• _The problem_: Below are records; output exactly the lines from the one with "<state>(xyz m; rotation" through their final line.

Data entries
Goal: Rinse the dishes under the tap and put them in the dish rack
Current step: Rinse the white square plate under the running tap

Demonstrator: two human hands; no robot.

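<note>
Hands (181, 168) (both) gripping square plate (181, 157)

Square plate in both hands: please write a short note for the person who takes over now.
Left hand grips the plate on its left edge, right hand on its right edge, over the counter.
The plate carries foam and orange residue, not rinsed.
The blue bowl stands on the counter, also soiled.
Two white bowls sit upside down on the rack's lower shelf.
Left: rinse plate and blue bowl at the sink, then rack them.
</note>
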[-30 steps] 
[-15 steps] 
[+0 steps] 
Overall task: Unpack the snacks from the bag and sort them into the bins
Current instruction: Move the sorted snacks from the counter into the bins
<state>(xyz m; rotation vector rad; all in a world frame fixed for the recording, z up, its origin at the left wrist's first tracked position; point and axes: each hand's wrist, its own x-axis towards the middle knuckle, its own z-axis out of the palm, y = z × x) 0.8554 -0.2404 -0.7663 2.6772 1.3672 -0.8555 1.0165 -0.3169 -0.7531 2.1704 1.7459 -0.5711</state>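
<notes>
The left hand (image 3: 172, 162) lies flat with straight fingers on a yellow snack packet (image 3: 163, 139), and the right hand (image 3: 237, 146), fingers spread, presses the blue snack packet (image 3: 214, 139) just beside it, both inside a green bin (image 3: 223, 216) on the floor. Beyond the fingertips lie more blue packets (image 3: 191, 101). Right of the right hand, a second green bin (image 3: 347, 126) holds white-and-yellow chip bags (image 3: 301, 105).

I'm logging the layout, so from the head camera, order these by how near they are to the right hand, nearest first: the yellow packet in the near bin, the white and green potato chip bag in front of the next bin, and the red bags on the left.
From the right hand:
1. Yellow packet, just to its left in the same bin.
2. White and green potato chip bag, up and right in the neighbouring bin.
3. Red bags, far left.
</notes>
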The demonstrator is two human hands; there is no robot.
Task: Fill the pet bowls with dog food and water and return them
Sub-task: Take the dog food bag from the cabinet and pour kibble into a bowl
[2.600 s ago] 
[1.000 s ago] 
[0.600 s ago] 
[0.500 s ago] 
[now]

• _Exercise output_:
<state>(xyz m; rotation vector rad; all in a world frame fixed for the recording, z up, its origin at the left wrist's first tracked position; point and axes: each hand's wrist, its own x-axis towards the middle knuckle, its own z-axis out of the palm, y = z × x) 0.8554 -0.2404 -0.7663 2.6772 1.3672 -0.8555 1.0165 -0.3169 -0.7531 2.1704 1.7459 -0.5711</state>
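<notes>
The left hand (image 3: 172, 162) lies flat with straight fingers on a yellow snack packet (image 3: 163, 139), and the right hand (image 3: 237, 146), fingers spread, presses the blue snack packet (image 3: 214, 139) just beside it, both inside a green bin (image 3: 223, 216) on the floor. Beyond the fingertips lie more blue packets (image 3: 191, 101). Right of the right hand, a second green bin (image 3: 347, 126) holds white-and-yellow chip bags (image 3: 301, 105).

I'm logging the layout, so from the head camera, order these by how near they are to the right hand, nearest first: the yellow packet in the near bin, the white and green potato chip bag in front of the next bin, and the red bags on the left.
From the right hand:
1. Yellow packet, just to its left in the same bin.
2. White and green potato chip bag, up and right in the neighbouring bin.
3. Red bags, far left.
</notes>
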The demonstrator is two human hands; there is no robot.
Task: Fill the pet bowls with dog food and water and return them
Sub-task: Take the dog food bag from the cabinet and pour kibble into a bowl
[2.600 s ago] 
[1.000 s ago] 
[0.600 s ago] 
[0.500 s ago] 
[now]

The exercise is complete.